INSTRUCTIONS TO FOLLOW:
Wherever the string "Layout" appears in a line of the listing below, report that line.

DATASET:
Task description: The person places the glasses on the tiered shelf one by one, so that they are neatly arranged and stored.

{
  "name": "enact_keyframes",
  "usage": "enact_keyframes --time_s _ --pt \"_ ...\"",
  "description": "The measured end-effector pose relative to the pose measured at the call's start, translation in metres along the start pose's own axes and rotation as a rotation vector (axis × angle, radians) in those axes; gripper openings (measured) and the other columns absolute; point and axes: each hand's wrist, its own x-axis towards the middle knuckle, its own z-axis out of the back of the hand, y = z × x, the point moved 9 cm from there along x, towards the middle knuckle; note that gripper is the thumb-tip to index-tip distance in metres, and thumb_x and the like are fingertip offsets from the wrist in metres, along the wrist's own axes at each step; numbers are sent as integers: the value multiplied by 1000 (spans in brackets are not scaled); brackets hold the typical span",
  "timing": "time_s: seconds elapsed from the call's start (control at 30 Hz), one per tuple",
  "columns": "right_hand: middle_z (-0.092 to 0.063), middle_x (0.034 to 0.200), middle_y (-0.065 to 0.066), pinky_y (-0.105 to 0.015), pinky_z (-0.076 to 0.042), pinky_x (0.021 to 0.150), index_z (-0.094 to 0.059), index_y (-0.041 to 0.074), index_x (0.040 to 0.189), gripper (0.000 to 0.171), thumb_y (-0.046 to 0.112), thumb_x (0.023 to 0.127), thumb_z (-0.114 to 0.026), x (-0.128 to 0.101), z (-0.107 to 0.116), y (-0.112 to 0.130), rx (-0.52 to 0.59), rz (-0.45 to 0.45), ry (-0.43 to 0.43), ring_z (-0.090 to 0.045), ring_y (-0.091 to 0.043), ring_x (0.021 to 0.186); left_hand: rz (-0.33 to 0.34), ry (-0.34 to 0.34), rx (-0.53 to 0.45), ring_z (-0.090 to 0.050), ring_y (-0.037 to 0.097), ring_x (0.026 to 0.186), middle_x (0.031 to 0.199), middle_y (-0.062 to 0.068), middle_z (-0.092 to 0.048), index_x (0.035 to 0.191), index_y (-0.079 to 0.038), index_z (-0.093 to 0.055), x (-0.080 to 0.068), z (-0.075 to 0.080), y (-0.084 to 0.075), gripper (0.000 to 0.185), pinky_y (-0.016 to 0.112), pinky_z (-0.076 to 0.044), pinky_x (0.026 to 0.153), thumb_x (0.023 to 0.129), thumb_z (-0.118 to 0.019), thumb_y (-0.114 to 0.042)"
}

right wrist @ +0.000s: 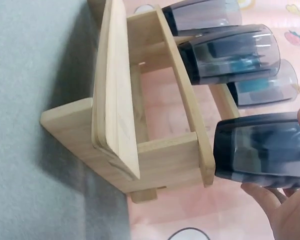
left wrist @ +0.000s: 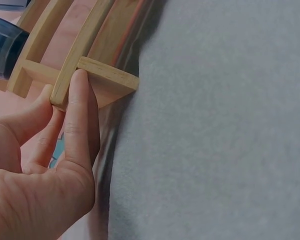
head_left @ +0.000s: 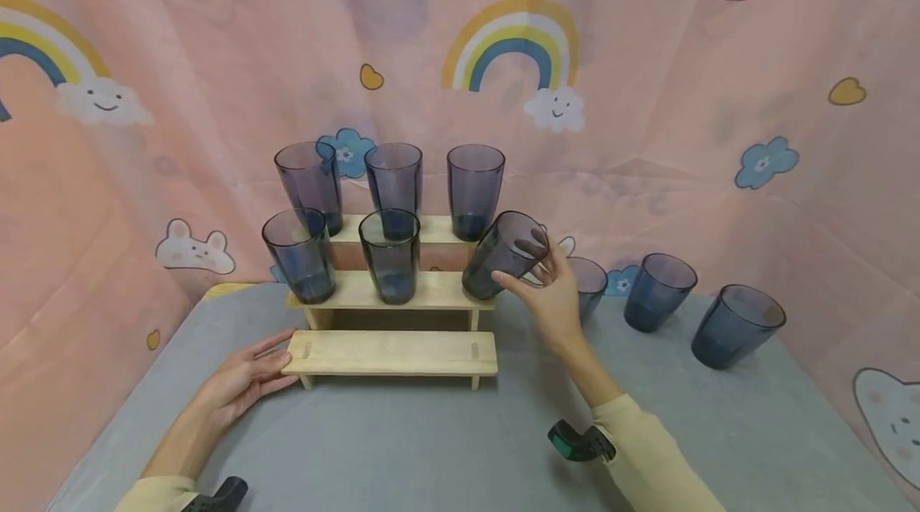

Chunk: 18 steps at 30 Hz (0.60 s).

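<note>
At the front left of the wooden stand [head_left: 319,319], the left hand [head_left: 233,386] pinches the lowest tier [head_left: 391,352]. Over the right end of the middle tier [head_left: 440,288], the right hand [head_left: 552,300] grasps a tinted glass [head_left: 496,260], its long axis tilted, mouth up and right (whether its base touches wood is hard to tell). Right of the stand, a second glass [head_left: 591,280] is partly hidden by that hand, and behind, three glasses [head_left: 476,184] line the top tier [head_left: 435,229].

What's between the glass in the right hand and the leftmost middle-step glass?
In the head view, one upright glass stands between them on the middle step.
</note>
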Motion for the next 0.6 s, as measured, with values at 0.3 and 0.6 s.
enact_keyframes --time_s 0.3,0.6 --pt "-55 138 -8 -30 -54 94 -43 18 148 81 9 79 -83 1 -12 7 -119 2 91 -56 -24 124 7 -3 -21 -64 15 106 136 12 -43 157 -3 -6 -2 -1 -1 78 37 -54 95 99 -59 -10" --pt "-53 139 -17 -43 -51 98 -41 10 149 84 6 77 -84 5 -24 13 -203 31 142 -50 -33 129 -9 11 -25 -64 14 105 129 7 -49 157 -1 -5 -3 -4 -3 76 35 -55 93 100 -55 -6"
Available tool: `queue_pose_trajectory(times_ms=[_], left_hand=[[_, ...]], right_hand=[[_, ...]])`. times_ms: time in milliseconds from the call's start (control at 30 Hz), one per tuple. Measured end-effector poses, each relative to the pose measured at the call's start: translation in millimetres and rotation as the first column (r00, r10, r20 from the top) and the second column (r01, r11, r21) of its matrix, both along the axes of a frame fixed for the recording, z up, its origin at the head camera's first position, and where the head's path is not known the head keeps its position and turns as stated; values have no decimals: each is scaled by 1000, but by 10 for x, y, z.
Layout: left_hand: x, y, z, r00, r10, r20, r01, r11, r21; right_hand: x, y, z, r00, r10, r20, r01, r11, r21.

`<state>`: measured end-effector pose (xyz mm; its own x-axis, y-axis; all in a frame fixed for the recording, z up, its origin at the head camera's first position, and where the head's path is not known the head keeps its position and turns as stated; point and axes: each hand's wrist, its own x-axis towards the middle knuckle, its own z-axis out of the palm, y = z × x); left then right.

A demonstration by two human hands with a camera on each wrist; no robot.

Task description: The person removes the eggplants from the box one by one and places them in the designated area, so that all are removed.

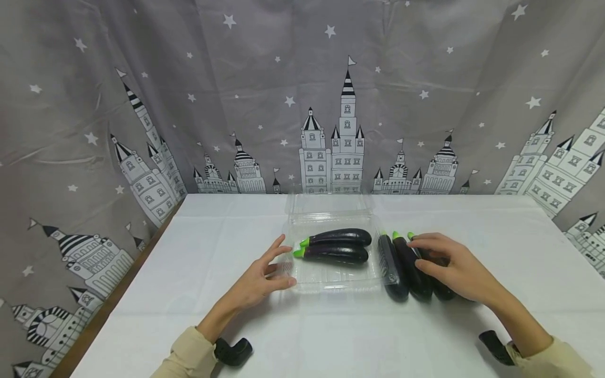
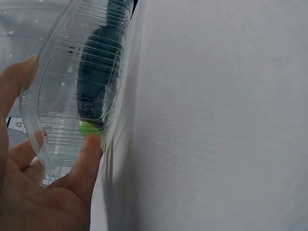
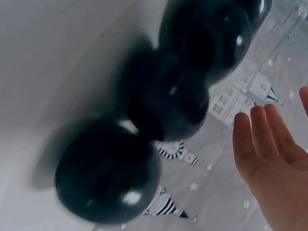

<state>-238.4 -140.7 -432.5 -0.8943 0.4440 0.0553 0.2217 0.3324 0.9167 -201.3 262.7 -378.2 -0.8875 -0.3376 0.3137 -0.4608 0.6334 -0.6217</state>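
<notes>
A clear plastic clamshell container lies open in the middle of the white table. Two dark purple eggplants lie in it with their green stems pointing left. My left hand touches the container's left end with relaxed fingers; in the left wrist view its thumb presses on the container wall near a green stem. Three more eggplants lie side by side just right of the container. My right hand hovers over the rightmost one, fingers straight, holding nothing.
A grey curtain printed with castles and stars hangs behind the table. The table's left edge runs close to the curtain. Bare white cloth stretches to the right and in front of the container.
</notes>
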Motion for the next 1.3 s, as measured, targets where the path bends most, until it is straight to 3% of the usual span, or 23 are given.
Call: queue_pose_trajectory(times_ms=[167,300,567,667,1300], left_hand=[[1,-14,4,1000,-3,1,3,1000,11],[12,-14,33,1000,-8,9,8,1000,10],[128,41,274,999,-12,39,12,1000,5],[137,51,299,999,-13,45,13,1000,-13],[129,60,262,999,-11,43,11,1000,10]], right_hand=[[-41,-154,1,999,32,30,-31,999,-23],[-65,-220,27,999,48,6,-48,999,-6],[-128,-402,74,997,83,-7,-83,997,10],[-157,-499,74,993,113,-11,-113,994,-7],[-456,-1099,-15,980,195,46,-197,980,32]])
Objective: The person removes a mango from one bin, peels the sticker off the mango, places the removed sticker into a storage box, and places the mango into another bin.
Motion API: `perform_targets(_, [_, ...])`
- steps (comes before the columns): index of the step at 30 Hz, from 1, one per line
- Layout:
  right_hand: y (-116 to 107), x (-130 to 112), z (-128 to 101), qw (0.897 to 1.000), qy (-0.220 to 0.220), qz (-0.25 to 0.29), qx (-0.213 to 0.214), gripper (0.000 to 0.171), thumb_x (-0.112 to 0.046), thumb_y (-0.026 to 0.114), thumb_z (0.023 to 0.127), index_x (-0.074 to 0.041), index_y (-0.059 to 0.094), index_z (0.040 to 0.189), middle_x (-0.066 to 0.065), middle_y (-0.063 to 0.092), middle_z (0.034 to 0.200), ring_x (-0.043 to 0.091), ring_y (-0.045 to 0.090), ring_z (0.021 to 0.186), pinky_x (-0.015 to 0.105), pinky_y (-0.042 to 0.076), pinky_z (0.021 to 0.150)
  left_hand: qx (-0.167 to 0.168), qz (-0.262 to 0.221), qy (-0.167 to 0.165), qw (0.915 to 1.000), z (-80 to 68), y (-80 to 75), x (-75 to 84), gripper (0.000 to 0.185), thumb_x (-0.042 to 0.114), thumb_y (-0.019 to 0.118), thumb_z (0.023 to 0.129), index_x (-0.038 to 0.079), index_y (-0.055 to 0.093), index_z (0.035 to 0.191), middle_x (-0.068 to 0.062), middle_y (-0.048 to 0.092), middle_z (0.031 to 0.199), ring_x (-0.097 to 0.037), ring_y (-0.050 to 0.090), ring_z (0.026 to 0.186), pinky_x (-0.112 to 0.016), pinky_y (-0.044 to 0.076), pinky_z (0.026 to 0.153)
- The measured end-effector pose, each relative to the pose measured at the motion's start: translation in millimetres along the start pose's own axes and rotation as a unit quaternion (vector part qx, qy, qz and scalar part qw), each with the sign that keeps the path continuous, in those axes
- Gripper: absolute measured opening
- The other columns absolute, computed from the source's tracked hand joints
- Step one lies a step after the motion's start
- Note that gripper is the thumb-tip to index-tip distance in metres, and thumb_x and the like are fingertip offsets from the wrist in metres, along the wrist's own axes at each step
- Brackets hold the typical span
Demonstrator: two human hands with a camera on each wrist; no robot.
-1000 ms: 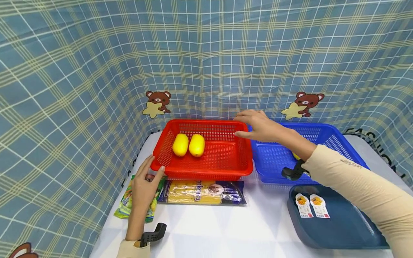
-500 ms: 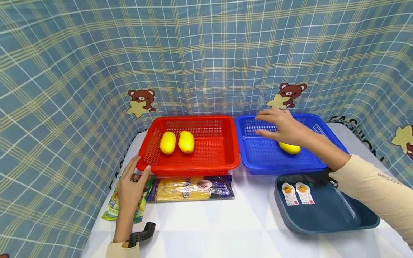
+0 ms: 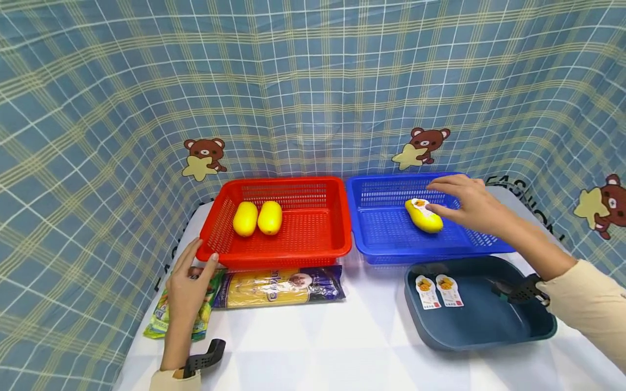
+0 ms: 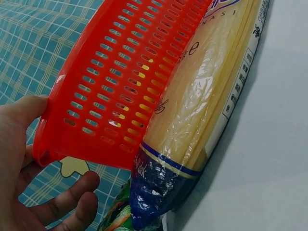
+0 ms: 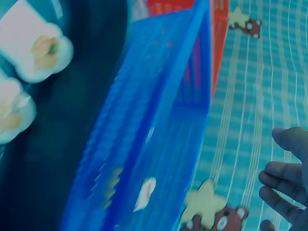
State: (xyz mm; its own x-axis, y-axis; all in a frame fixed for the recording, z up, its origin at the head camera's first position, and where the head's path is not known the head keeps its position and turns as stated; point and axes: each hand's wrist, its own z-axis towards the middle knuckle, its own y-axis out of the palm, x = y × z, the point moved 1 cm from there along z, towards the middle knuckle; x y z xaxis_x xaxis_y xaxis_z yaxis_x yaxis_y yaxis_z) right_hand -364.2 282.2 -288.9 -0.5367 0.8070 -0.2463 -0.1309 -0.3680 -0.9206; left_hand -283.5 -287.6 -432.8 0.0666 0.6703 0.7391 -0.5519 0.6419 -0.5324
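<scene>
Blue-checked cloth [image 3: 313, 81] is hanging round the white table [image 3: 342, 347] on three sides. Red basket [image 3: 337, 239] is sitting left w/ two yellow fruits [image 3: 257, 218] inside, touching each other; blue basket [image 3: 381, 244] is just beside it on the right. In front of the blue one, a dark blue tray [image 3: 489, 331] is carrying two small fruit labels [image 3: 438, 290]. A spaghetti pack [image 3: 279, 286] is lying along the red basket's front, a green snack bag [image 3: 161, 320] at its left end.

The labelled yellow fruit [image 3: 423, 215] is lying in the blue basket, twd the back. Right hand [image 3: 471, 203] is hovering over it, fingers spread & nearly straight, fingertips at its right end, gripping nothing. Left hand [image 3: 188, 285] is resting against the red basket's front-left corner, fingers loose, thumb up on the rim, well apart from that fruit.
</scene>
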Motion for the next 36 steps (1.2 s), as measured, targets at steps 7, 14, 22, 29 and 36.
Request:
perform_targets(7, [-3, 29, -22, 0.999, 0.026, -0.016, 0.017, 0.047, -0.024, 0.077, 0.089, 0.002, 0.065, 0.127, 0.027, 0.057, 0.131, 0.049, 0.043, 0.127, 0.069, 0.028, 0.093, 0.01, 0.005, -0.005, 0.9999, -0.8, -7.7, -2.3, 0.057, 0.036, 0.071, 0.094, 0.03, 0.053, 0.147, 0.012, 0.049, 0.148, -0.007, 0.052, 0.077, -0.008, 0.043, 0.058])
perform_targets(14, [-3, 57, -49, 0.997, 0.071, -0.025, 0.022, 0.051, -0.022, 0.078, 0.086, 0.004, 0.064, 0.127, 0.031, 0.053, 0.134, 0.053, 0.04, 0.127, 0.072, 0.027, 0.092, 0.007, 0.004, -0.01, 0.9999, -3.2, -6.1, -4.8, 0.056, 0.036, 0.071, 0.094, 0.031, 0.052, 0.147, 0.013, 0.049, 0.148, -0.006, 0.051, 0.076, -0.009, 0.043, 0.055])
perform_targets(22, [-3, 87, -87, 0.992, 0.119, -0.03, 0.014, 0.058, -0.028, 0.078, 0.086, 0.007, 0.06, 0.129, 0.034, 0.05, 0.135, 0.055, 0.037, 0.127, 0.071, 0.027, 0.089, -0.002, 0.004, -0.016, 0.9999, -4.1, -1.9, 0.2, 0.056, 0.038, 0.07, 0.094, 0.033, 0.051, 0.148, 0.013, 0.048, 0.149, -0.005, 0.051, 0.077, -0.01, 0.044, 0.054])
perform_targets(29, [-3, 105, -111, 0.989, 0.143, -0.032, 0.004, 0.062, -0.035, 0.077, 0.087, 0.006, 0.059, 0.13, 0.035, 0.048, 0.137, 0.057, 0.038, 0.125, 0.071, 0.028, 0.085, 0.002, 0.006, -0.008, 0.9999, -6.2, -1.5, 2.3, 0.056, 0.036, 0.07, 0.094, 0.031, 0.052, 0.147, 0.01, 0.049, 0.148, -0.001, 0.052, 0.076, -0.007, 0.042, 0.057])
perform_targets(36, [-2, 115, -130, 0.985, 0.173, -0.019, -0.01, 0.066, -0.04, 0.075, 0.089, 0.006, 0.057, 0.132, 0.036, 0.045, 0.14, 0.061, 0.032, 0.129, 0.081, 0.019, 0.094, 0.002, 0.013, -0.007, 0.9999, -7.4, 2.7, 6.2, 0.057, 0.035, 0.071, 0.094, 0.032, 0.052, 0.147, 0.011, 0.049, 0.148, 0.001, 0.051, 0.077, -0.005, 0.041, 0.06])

WRITTEN SOLUTION:
Layout: left_hand: x, y, z, r00, r10, r20, r01, r11, r21; right_hand: x, y, z, r00, r10, r20, r01, r11, r21.
- Layout:

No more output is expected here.